You know, access to information is a powerful tool. But information is not the same as knowledge. You must have a context for the information, or it is not helpful. Here’s how I think about it. I know extraordinarily little about how cars work. If I take my car to the mechanic because it is making a funny noise, and he tells me I have a cracked valve cover gasket, I don’t know if that is a $20 part, or if I’m going to need a whole new engine. In the same way, if a parent reads that their child’s persistent fever and rash could be sepsis (which is life-threatening), Henoch-Schoenlein Purpura (which can cause kidney failure), or a minor viral illness, they have no way to put that information in context. That’s what I’m here for. If they had an extensive list, I said, “Good, a list. Hmmmm. The good news is, a lot of the items on this list don’t exactly fit what’s going on with your child. Here’s what I am most focused on; let’s go from there.” If they were still worried about the entire list, I told them about my car’s valve cover gasket. It seemed to help.

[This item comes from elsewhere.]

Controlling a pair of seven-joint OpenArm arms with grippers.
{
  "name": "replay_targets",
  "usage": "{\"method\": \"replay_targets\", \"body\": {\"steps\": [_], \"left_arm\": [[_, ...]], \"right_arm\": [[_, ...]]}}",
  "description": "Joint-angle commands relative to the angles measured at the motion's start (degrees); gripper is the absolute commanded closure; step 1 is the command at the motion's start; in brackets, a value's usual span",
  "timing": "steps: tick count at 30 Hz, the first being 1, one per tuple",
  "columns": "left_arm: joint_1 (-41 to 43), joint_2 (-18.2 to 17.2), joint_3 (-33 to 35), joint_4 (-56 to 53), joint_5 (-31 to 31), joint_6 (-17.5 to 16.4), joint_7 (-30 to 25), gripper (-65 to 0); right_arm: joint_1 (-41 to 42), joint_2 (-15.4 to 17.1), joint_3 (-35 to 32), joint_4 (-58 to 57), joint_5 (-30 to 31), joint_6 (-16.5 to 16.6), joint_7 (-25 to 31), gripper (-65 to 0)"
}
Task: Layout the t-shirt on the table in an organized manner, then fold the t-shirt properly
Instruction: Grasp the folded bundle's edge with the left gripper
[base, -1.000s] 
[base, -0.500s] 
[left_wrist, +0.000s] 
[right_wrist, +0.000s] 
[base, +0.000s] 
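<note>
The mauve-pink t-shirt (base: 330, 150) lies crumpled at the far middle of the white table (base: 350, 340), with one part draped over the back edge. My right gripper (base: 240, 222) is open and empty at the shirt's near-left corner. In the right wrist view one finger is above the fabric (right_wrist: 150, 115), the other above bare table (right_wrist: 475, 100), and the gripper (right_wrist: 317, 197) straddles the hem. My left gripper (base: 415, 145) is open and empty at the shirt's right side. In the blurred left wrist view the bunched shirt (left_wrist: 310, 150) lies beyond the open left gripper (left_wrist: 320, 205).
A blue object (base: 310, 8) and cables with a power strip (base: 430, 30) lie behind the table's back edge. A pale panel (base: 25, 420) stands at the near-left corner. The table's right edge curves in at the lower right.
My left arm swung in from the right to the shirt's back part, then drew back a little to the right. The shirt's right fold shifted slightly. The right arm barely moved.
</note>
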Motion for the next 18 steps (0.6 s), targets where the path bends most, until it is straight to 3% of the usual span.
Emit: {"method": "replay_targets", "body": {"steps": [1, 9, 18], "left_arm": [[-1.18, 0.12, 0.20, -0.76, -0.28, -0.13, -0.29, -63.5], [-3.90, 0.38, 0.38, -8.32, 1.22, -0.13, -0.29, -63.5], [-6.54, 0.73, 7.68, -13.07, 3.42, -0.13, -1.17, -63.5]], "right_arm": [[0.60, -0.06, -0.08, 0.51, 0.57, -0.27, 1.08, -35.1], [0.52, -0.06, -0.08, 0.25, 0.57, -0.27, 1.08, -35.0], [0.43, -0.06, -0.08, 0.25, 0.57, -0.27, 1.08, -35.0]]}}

No Good Deed Goes Unpunished
Now, things have taken another turn. In 2021, a new law, the 21st Century Cures Act went into effect, mandating that patients have access to the information in their electronic health record “without delay”. There are a host of unintended consequences because of this law. Now, when I’m in the hospital, my patients will have blood drawn at 6 AM, and the results will hit the medical record by 9 AM or so. I may not see that patient until 1 PM, but the parents have had plenty of time to see the results. And Google. And worry. I know that a sodium of 146 instead of 145 doesn’t really matter, but they don’t; the computer has flagged it as abnormal. They have now read a scary list of potential causes of elevated sodium, none of which are pertinent for their child. I have to peel them off the ceiling. They were worried about nothing. Much worse is when their child has an MRI first thing in the morning, and try as I might, they see the results before I get to their room. If it is bad news, this can be awful.
I saw another side of this with a friend recently. She got called back for a repeat mammogram after the first one looked suspicious. Done on a Friday afternoon, the results would not be on the chart until Monday. She was a wreck, trying to figure out a way to get the results on the weekend. I wondered, was it better to wonder all weekend, or get information that she might have breast cancer on Saturday, sitting at her computer at home? How many people now find out horrible news by looking at their electronic medical record? Would it be better to learn it in a phone call or visit with your doctor?
No Looking Back
Would I go back to pre-Google times? Not by a long shot. I love the access to information for my patients and for myself. The ability to go to Google Scholar and access scientific medical publications in the blink of an eye is seductive, efficient, and makes me a better doctor. My patients are usually better-informed. There’s no going back, only forward.
Soon (probably already), AI will tell you your lab results, what you should think about them, and which specialist in America is the best one to see. Shoot, it might even schedule the appointment, deliver your medicine and file the insurance claim. It’s a bold new world!